DIRECTIONS: Nothing outside the stretch is wanted. Repeat exactly the lines of the listing below from the one that contains "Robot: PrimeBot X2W" through the one that contains "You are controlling", both ends included.

THE RECORDS section start

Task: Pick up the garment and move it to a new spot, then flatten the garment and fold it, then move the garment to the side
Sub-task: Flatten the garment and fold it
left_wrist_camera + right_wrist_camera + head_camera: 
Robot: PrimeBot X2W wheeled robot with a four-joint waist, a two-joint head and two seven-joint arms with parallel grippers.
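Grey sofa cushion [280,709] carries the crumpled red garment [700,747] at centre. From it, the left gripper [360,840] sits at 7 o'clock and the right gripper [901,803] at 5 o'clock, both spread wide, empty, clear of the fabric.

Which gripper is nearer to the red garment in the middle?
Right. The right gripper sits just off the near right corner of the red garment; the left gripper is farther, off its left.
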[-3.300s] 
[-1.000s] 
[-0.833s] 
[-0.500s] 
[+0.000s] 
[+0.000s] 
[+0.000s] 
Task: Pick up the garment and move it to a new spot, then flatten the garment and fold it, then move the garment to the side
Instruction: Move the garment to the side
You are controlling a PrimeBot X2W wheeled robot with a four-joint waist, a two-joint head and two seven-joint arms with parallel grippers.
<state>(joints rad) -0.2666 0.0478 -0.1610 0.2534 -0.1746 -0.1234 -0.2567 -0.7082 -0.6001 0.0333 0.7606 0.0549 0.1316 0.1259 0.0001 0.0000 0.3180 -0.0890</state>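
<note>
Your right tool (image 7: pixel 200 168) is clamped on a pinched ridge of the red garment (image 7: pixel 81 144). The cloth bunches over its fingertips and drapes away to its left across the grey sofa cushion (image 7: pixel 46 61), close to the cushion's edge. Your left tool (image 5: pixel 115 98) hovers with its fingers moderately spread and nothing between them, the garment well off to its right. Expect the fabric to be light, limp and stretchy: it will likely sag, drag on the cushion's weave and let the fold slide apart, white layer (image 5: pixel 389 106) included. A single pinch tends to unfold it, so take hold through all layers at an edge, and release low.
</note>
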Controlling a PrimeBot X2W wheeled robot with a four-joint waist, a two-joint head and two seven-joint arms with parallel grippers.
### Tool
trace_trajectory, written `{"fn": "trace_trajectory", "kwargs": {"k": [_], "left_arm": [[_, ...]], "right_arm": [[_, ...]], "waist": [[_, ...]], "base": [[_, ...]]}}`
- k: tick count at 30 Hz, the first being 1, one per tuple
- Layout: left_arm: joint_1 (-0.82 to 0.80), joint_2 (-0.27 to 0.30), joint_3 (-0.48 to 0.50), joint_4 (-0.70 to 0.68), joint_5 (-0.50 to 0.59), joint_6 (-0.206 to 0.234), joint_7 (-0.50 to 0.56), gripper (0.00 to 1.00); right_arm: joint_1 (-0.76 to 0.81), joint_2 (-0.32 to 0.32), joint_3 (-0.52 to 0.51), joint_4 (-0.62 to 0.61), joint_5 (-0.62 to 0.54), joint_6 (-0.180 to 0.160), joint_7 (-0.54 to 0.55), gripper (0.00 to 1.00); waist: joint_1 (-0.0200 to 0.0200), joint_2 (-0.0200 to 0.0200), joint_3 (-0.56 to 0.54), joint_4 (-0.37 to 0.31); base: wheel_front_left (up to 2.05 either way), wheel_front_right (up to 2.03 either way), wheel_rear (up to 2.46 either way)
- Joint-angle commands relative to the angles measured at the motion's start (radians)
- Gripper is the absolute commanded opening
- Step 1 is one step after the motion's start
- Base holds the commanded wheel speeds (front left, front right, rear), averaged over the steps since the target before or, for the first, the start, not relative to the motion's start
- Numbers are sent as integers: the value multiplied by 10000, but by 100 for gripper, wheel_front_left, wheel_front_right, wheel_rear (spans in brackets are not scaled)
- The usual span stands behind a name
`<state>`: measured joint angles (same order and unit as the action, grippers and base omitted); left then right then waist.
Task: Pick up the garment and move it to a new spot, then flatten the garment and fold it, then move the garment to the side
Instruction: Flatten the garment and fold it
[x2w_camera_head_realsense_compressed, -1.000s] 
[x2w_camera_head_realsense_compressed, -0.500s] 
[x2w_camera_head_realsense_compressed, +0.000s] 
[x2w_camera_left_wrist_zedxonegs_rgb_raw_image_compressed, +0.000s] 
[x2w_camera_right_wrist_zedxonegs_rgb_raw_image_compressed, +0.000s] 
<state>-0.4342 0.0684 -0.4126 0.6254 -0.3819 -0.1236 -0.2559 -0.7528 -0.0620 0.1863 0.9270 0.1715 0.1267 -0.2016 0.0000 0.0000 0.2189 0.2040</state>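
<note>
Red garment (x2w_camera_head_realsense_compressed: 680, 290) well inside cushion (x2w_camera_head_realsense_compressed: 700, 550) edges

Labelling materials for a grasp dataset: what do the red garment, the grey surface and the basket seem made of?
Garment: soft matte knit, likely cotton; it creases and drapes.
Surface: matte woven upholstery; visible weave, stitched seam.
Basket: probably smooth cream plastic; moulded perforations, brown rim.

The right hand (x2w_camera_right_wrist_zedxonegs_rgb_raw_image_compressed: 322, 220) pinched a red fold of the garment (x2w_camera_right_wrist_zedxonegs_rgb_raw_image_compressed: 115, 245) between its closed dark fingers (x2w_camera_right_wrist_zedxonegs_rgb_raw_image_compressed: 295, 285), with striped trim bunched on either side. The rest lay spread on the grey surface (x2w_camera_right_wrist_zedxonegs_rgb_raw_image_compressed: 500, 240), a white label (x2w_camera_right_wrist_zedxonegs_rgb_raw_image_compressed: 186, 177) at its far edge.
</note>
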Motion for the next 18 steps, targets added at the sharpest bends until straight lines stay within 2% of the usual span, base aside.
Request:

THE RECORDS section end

THE COMPLETED TASK:
Robot: PrimeBot X2W wheeled robot with a four-joint waist, a two-joint head and two seven-joint arms with parallel grippers.
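Grey sofa cushion [280,709] carries the crumpled red garment [700,747] at centre. From it, the left gripper [360,840] sits at 7 o'clock and the right gripper [901,803] at 5 o'clock, both spread wide, empty, clear of the fabric.

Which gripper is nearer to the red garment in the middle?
Right. The right gripper sits just off the near right corner of the red garment; the left gripper is farther, off its left.
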[-3.300s] 
[-1.000s] 
[-0.833s] 
[-0.500s] 
[+0.000s] 
[+0.000s] 
[+0.000s] 
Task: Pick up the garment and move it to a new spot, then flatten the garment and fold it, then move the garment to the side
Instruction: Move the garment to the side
You are controlling a PrimeBot X2W wheeled robot with a four-joint waist, a two-joint head and two seven-joint arms with parallel grippers.

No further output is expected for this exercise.